Exactly as written, repeat all of the records below.

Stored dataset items
=-=-=

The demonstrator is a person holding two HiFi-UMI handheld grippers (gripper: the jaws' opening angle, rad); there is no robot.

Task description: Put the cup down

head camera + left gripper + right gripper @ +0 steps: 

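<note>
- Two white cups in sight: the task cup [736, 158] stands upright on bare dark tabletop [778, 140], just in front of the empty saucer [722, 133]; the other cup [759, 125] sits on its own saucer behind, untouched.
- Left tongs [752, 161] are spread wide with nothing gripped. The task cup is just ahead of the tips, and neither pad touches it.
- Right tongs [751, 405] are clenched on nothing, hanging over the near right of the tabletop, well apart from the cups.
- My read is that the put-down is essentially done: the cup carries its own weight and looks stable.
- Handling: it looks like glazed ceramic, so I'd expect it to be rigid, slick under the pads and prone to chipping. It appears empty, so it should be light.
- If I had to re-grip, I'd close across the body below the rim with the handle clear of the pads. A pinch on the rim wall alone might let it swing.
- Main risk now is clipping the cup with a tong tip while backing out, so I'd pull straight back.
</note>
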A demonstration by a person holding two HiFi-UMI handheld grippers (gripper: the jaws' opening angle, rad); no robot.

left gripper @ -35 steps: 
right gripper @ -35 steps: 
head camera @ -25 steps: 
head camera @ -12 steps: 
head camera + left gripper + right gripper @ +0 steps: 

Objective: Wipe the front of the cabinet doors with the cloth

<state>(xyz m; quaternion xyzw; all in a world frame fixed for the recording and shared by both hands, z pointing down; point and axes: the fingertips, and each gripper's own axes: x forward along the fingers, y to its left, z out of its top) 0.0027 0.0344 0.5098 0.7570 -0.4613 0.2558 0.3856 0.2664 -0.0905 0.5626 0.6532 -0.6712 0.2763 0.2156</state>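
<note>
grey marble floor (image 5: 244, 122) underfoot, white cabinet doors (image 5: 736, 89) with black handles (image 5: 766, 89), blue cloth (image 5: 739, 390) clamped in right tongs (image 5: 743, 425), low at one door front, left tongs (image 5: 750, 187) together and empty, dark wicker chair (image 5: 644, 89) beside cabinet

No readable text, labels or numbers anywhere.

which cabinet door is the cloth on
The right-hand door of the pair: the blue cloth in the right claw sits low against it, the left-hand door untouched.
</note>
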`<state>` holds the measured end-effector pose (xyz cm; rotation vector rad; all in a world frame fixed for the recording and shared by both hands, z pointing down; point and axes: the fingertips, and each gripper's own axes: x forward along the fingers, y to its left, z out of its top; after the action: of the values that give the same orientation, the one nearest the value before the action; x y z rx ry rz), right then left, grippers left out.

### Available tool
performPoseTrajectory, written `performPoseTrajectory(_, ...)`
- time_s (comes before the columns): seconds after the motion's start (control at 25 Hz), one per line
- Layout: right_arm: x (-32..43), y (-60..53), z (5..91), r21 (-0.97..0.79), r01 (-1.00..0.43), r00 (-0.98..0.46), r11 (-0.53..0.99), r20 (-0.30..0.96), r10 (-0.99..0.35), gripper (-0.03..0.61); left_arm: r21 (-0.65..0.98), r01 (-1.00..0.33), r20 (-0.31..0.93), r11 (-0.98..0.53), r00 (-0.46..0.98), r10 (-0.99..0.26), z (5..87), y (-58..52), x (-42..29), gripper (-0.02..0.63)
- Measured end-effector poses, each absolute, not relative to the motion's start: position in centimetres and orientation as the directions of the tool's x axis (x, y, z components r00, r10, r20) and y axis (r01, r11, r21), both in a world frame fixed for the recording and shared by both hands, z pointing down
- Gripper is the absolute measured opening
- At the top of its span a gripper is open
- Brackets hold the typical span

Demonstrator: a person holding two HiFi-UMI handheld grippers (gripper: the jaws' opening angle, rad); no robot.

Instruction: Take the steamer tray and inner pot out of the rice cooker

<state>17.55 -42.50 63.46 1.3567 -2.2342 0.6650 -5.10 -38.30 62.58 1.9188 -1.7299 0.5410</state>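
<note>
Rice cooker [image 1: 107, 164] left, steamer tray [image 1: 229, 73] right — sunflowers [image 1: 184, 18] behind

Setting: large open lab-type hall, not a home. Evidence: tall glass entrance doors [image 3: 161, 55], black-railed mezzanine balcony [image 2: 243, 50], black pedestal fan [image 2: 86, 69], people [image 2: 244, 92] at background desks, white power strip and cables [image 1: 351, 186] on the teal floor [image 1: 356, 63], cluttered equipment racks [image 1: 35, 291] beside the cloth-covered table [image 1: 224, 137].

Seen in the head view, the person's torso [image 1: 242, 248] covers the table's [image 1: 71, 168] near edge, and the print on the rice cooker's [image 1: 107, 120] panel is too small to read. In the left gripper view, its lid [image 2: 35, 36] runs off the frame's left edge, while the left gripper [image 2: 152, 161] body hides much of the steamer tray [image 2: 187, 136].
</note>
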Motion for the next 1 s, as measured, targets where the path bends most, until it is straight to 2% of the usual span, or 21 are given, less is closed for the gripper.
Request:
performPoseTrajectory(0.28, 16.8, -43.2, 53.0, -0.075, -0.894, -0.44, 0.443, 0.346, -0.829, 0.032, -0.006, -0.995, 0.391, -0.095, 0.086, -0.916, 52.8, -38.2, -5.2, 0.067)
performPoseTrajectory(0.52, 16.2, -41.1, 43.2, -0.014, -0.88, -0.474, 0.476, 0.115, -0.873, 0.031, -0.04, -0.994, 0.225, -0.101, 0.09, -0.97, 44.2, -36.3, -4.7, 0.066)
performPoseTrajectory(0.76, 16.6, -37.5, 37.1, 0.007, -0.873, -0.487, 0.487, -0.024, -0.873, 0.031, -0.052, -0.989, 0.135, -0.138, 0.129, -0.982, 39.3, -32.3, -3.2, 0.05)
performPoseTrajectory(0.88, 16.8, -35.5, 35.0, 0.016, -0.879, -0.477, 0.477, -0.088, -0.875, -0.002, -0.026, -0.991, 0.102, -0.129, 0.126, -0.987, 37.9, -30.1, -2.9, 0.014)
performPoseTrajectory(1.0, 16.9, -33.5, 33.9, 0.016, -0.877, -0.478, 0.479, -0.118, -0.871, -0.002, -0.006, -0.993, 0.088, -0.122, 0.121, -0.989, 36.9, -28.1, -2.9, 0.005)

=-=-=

### SOLUTION BELOW
The demonstrator is a person holding two HiFi-UMI handheld grippers (gripper: the jaws' opening angle, rad); there is no robot.

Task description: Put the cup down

head camera + left gripper + right gripper @ +0 steps: 

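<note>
- Two white cups in sight: the task cup [736, 158] stands upright on bare dark tabletop [778, 140], just in front of the empty saucer [722, 133]; the other cup [759, 125] sits on its own saucer behind, untouched.
- Left tongs [752, 161] are spread wide with nothing gripped. The task cup is just ahead of the tips, and neither pad touches it.
- Right tongs [751, 405] are clenched on nothing, hanging over the near right of the tabletop, well apart from the cups.
- My read is that the put-down is essentially done: the cup carries its own weight and looks stable.
- Handling: it looks like glazed ceramic, so I'd expect it to be rigid, slick under the pads and prone to chipping. It appears empty, so it should be light.
- If I had to re-grip, I'd close across the body below the rim with the handle clear of the pads. A pinch on the rim wall alone might let it swing.
- Main risk now is clipping the cup with a tong tip while backing out, so I'd pull straight back.
</note>
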A demonstration by a person holding two HiFi-UMI handheld grippers (gripper: the jaws' opening angle, rad); no robot.

left gripper @ -35 steps: 
right gripper @ -35 steps: 
head camera @ -25 steps: 
head camera @ -12 steps: 
head camera + left gripper + right gripper @ +0 steps: 

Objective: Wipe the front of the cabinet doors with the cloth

<state>(xyz m; quaternion xyzw; all in a world frame fixed for the recording and shared by both hands, z pointing down; point and axes: the fingertips, and each gripper's own axes: x forward along the fingers, y to its left, z out of its top) 0.0027 0.0344 0.5098 0.7570 -0.4613 0.2558 0.3856 0.2664 -0.0905 0.5626 0.6532 -0.6712 0.2763 0.2156</state>
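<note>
grey marble floor (image 5: 244, 122) underfoot, white cabinet doors (image 5: 736, 89) with black handles (image 5: 766, 89), blue cloth (image 5: 739, 390) clamped in right tongs (image 5: 743, 425), low at one door front, left tongs (image 5: 750, 187) together and empty, dark wicker chair (image 5: 644, 89) beside cabinet

No readable text, labels or numbers anywhere.

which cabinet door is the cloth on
The right-hand door of the pair: the blue cloth in the right claw sits low against it, the left-hand door untouched.
</note>
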`<state>` holds the measured end-effector pose (xyz cm; rotation vector rad; all in a world frame fixed for the recording and shared by both hands, z pointing down; point and axes: the fingertips, and each gripper's own axes: x forward along the fingers, y to its left, z out of its top; after the action: of the values that give the same orientation, the one nearest the value before the action; x y z rx ry rz), right then left, grippers left out.

### Available tool
performPoseTrajectory, written `performPoseTrajectory(_, ...)`
- time_s (comes before the columns): seconds after the motion's start (control at 25 Hz), one per line
- Layout: right_arm: x (-32..43), y (-60..53), z (5..91), r21 (-0.97..0.79), r01 (-1.00..0.43), r00 (-0.98..0.46), r11 (-0.53..0.99), r20 (-0.30..0.96), r10 (-0.99..0.35), gripper (-0.03..0.61); left_arm: r21 (-0.65..0.98), r01 (-1.00..0.33), r20 (-0.31..0.93), r11 (-0.98..0.53), r00 (-0.46..0.98), r10 (-0.99..0.26), z (5..87), y (-58..52), x (-42..29), gripper (-0.02..0.63)
- Measured end-effector poses, each absolute, not relative to the motion's start: position in centimetres and orientation as the directions of the tool's x axis (x, y, z components r00, r10, r20) and y axis (r01, r11, r21), both in a world frame fixed for the recording and shared by both hands, z pointing down
- Gripper is the absolute measured opening
- At the top of its span a gripper is open
- Brackets hold the typical span

Demonstrator: a person holding two HiFi-UMI handheld grippers (gripper: the jaws' opening angle, rad); no robot.

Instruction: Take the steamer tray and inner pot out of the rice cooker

<state>17.55 -42.50 63.46 1.3567 -2.2342 0.6650 -5.10 -38.30 62.58 1.9188 -1.7299 0.5410</state>
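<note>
Rice cooker [image 1: 107, 164] left, steamer tray [image 1: 229, 73] right — sunflowers [image 1: 184, 18] behind

Setting: large open lab-type hall, not a home. Evidence: tall glass entrance doors [image 3: 161, 55], black-railed mezzanine balcony [image 2: 243, 50], black pedestal fan [image 2: 86, 69], people [image 2: 244, 92] at background desks, white power strip and cables [image 1: 351, 186] on the teal floor [image 1: 356, 63], cluttered equipment racks [image 1: 35, 291] beside the cloth-covered table [image 1: 224, 137].

Seen in the head view, the person's torso [image 1: 242, 248] covers the table's [image 1: 71, 168] near edge, and the print on the rice cooker's [image 1: 107, 120] panel is too small to read. In the left gripper view, its lid [image 2: 35, 36] runs off the frame's left edge, while the left gripper [image 2: 152, 161] body hides much of the steamer tray [image 2: 187, 136].
</note>
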Motion for the next 1 s, as measured, targets where the path bends most, until it is straight to 2% of the usual span, or 21 are given, less is closed for the gripper.
Request:
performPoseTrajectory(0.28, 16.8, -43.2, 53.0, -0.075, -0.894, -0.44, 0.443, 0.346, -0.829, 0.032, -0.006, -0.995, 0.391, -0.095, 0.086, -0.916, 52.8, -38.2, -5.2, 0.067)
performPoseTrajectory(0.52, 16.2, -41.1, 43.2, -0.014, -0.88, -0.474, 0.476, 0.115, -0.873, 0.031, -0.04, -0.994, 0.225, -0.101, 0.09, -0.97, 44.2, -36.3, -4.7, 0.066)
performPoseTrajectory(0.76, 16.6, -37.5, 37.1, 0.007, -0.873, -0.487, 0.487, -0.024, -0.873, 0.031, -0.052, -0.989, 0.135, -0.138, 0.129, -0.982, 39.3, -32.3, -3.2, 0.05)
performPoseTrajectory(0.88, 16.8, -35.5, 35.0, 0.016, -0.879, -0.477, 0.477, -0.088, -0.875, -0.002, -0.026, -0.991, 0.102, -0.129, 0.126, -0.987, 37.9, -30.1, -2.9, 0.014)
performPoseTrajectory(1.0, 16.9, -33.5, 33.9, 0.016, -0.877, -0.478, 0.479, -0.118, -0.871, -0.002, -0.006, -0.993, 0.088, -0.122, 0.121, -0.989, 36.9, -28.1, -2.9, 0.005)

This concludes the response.